_Activity_:
How many lines of the entries below include the word "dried"? Answer with the number alone.

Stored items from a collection
──────────

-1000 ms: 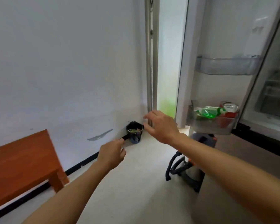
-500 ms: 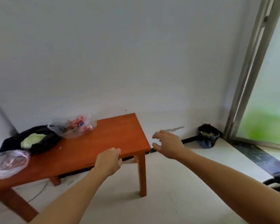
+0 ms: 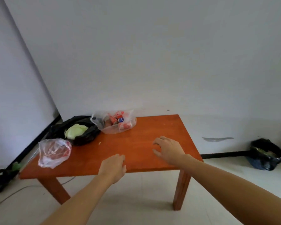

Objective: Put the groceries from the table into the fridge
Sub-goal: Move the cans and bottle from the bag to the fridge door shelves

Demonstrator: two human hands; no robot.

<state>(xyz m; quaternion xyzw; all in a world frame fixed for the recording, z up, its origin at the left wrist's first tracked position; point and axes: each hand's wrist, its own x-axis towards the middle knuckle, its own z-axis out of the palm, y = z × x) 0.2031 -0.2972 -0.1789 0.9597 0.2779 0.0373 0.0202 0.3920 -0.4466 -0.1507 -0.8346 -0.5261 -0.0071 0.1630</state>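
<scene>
Surface: orange table (image 3: 152,132), against white wall (image 3: 152,62).
Groceries: bag of cans (image 3: 115,122), cabbage (image 3: 75,131) in black bag (image 3: 88,138), pink-filled bag (image 3: 53,152), all on the tabletop's left side.
Left hand (image 3: 113,168): fingers loosely curled, empty, at near edge.
Right hand (image 3: 168,149): fingers spread, empty.
Unclear: floor bag (image 3: 266,154) contents.

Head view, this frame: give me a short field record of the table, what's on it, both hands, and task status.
surface: orange wooden table
items: black bag holding a pale green vegetable; clear bag of cans; clear bag with reddish contents
left hand: empty, over the table's near edge
right hand: empty, fingers spread above the tabletop
fridge: out of view
status: three bags on the table, none picked up
</scene>
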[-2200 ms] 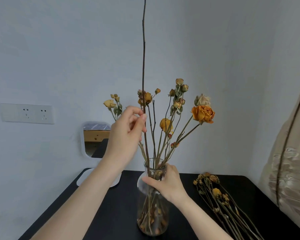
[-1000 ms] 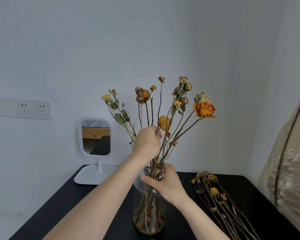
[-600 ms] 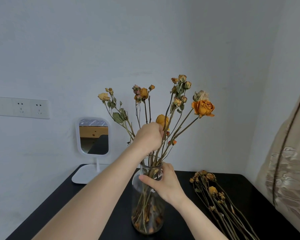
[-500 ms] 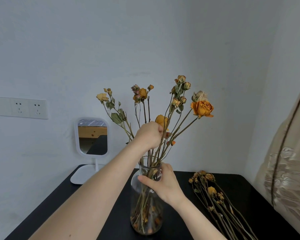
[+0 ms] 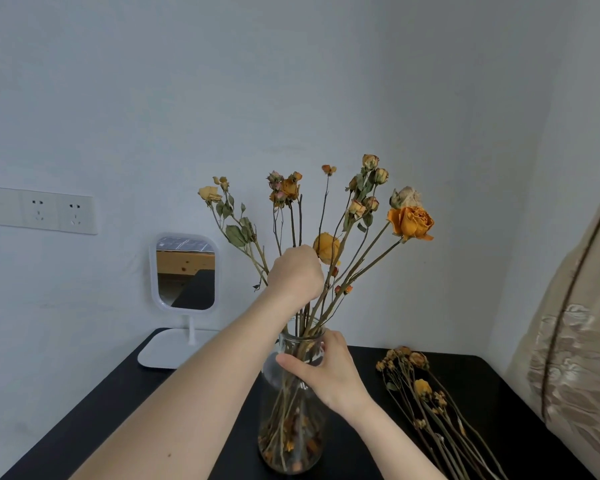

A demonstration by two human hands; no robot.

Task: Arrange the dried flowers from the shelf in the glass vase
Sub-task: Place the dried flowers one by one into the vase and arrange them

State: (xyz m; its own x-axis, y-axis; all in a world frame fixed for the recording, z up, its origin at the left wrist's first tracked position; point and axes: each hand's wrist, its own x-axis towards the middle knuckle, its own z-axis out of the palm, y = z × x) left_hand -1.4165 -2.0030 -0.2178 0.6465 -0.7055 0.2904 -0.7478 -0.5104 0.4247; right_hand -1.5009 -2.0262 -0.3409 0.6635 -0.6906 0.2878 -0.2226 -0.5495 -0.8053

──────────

_Task solution_:
2